Work item –
Your answer must be the full set of records, repeated exactly.

[[ Provided records open ]]

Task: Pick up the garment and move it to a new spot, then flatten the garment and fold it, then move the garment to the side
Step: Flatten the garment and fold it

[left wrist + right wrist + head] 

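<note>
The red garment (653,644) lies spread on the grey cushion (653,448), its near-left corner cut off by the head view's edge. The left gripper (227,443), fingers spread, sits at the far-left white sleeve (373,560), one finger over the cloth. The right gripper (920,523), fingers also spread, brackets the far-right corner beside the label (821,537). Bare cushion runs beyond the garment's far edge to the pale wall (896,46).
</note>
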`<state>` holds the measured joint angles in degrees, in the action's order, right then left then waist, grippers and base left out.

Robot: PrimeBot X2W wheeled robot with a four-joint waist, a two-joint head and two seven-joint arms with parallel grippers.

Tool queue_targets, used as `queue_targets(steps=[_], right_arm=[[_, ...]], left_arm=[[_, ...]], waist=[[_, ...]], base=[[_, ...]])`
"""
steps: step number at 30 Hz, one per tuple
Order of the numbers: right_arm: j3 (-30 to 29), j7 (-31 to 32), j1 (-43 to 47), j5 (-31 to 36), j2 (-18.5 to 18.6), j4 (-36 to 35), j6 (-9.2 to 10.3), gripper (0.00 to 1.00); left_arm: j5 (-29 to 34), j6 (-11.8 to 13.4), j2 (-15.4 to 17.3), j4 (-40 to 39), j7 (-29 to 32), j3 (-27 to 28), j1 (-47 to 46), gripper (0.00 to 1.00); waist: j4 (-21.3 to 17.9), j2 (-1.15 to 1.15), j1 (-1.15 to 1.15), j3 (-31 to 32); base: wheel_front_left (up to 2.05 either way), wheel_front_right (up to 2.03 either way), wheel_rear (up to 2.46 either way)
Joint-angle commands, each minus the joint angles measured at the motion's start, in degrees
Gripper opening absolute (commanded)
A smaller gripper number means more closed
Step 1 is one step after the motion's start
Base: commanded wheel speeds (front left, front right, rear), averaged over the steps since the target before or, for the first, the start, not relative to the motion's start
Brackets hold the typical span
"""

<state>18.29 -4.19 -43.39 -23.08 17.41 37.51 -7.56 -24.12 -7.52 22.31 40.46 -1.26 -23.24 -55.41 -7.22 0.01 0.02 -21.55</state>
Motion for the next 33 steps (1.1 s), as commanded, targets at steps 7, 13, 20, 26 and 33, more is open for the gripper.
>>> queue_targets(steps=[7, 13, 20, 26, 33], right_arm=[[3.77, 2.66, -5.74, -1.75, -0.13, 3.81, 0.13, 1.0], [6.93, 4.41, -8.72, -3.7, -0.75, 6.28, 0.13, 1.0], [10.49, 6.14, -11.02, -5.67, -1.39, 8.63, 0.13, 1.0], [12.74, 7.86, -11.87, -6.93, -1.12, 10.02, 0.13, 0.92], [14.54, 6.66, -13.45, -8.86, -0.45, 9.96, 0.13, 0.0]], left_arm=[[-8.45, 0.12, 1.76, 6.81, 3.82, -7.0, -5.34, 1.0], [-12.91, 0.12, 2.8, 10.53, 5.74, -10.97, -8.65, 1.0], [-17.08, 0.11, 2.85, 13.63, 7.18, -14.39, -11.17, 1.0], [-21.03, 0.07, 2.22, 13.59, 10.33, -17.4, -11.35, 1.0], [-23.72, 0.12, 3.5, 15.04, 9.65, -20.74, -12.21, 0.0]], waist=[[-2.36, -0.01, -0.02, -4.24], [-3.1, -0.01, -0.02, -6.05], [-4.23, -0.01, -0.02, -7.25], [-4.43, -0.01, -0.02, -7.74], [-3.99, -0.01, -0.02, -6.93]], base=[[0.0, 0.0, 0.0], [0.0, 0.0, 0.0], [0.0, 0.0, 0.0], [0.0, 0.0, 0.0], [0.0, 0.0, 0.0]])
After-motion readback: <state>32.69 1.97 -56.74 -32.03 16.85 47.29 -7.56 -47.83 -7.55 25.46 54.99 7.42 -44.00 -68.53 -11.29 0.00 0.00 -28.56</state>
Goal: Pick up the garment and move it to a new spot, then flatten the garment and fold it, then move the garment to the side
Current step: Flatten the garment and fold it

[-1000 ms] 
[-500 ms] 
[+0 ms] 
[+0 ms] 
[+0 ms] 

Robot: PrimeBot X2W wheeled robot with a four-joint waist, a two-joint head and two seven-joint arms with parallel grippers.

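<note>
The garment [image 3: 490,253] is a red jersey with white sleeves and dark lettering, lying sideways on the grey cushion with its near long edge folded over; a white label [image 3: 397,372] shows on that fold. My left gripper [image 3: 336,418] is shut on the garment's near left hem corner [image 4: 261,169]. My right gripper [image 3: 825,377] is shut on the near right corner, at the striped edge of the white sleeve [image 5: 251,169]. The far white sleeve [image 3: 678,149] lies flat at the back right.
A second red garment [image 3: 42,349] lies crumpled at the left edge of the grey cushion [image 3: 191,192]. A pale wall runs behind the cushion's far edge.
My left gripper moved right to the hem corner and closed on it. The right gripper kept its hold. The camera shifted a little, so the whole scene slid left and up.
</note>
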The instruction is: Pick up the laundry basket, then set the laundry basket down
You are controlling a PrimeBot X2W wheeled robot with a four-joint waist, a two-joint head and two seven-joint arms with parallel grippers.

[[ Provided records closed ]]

Written answer –
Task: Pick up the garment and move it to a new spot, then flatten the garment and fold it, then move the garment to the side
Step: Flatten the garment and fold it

[left wrist + right wrist + head] 

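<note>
The red garment (653,644) lies spread on the grey cushion (653,448), its near-left corner cut off by the head view's edge. The left gripper (227,443), fingers spread, sits at the far-left white sleeve (373,560), one finger over the cloth. The right gripper (920,523), fingers also spread, brackets the far-right corner beside the label (821,537). Bare cushion runs beyond the garment's far edge to the pale wall (896,46).
</note>
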`<state>` holds the measured joint angles in degrees, in the action's order, right then left then waist, grippers and base left out.

Robot: PrimeBot X2W wheeled robot with a four-joint waist, a two-joint head and two seven-joint arms with parallel grippers.

Tool queue_targets, used as `queue_targets(steps=[_], right_arm=[[_, ...]], left_arm=[[_, ...]], waist=[[_, ...]], base=[[_, ...]])`
"""
steps: step number at 30 Hz, one per tuple
Order of the numbers: right_arm: j3 (-30 to 29), j7 (-31 to 32), j1 (-43 to 47), j5 (-31 to 36), j2 (-18.5 to 18.6), j4 (-36 to 35), j6 (-9.2 to 10.3), gripper (0.00 to 1.00); left_arm: j5 (-29 to 34), j6 (-11.8 to 13.4), j2 (-15.4 to 17.3), j4 (-40 to 39), j7 (-29 to 32), j3 (-27 to 28), j1 (-47 to 46), gripper (0.00 to 1.00); waist: j4 (-21.3 to 17.9), j2 (-1.15 to 1.15), j1 (-1.15 to 1.15), j3 (-31 to 32); base: wheel_front_left (up to 2.05 either way), wheel_front_right (up to 2.03 either way), wheel_rear (up to 2.46 either way)
Joint-angle commands, each minus the joint angles measured at the motion's start, in degrees
Gripper opening absolute (commanded)
A smaller gripper number means more closed
Step 1 is one step after the motion's start
Base: commanded wheel speeds (front left, front right, rear), averaged over the steps since the target before or, for the first, the start, not relative to the motion's start
Brackets hold the typical span
"""

<state>18.29 -4.19 -43.39 -23.08 17.41 37.51 -7.56 -24.12 -7.52 22.31 40.46 -1.26 -23.24 -55.41 -7.22 0.01 0.02 -21.55</state>
Motion for the next 33 steps (1.1 s), as commanded, targets at steps 7, 13, 20, 26 and 33, more is open for the gripper.
>>> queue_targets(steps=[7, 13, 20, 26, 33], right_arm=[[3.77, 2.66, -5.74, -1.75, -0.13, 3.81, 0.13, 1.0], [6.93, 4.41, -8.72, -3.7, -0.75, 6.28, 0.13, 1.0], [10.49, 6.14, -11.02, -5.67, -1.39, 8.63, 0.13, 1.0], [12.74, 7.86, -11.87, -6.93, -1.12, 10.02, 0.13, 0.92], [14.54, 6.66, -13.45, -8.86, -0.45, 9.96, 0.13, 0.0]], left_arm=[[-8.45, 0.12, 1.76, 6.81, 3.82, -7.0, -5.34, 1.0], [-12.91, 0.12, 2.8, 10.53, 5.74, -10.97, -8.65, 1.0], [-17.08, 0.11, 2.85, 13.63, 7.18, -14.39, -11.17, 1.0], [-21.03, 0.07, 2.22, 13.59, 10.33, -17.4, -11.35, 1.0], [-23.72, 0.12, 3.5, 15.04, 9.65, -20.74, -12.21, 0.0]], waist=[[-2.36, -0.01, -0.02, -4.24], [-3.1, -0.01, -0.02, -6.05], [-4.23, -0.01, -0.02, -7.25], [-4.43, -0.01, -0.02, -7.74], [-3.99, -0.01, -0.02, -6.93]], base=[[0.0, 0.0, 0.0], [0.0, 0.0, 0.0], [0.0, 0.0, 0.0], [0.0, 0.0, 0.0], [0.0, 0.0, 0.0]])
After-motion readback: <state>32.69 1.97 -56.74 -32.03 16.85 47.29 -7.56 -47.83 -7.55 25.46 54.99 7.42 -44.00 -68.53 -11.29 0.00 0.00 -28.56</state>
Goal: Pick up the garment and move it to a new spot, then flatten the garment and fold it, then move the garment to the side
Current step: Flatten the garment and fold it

[-1000 ms] 
[-500 ms] 
[+0 ms] 
[+0 ms] 
[+0 ms] 

Robot: PrimeBot X2W wheeled robot with a four-joint waist, a two-joint head and two seven-joint arms with parallel grippers.

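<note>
The garment [image 3: 490,253] is a red jersey with white sleeves and dark lettering, lying sideways on the grey cushion with its near long edge folded over; a white label [image 3: 397,372] shows on that fold. My left gripper [image 3: 336,418] is shut on the garment's near left hem corner [image 4: 261,169]. My right gripper [image 3: 825,377] is shut on the near right corner, at the striped edge of the white sleeve [image 5: 251,169]. The far white sleeve [image 3: 678,149] lies flat at the back right.
A second red garment [image 3: 42,349] lies crumpled at the left edge of the grey cushion [image 3: 191,192]. A pale wall runs behind the cushion's far edge.
My left gripper moved right to the hem corner and closed on it. The right gripper kept its hold. The camera shifted a little, so the whole scene slid left and up.
</note>
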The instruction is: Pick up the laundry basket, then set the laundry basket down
You are controlling a PrimeBot X2W wheeled robot with a four-joint waist, a two-joint head and two seven-joint arms with parallel grippers.

There is nothing more to the output.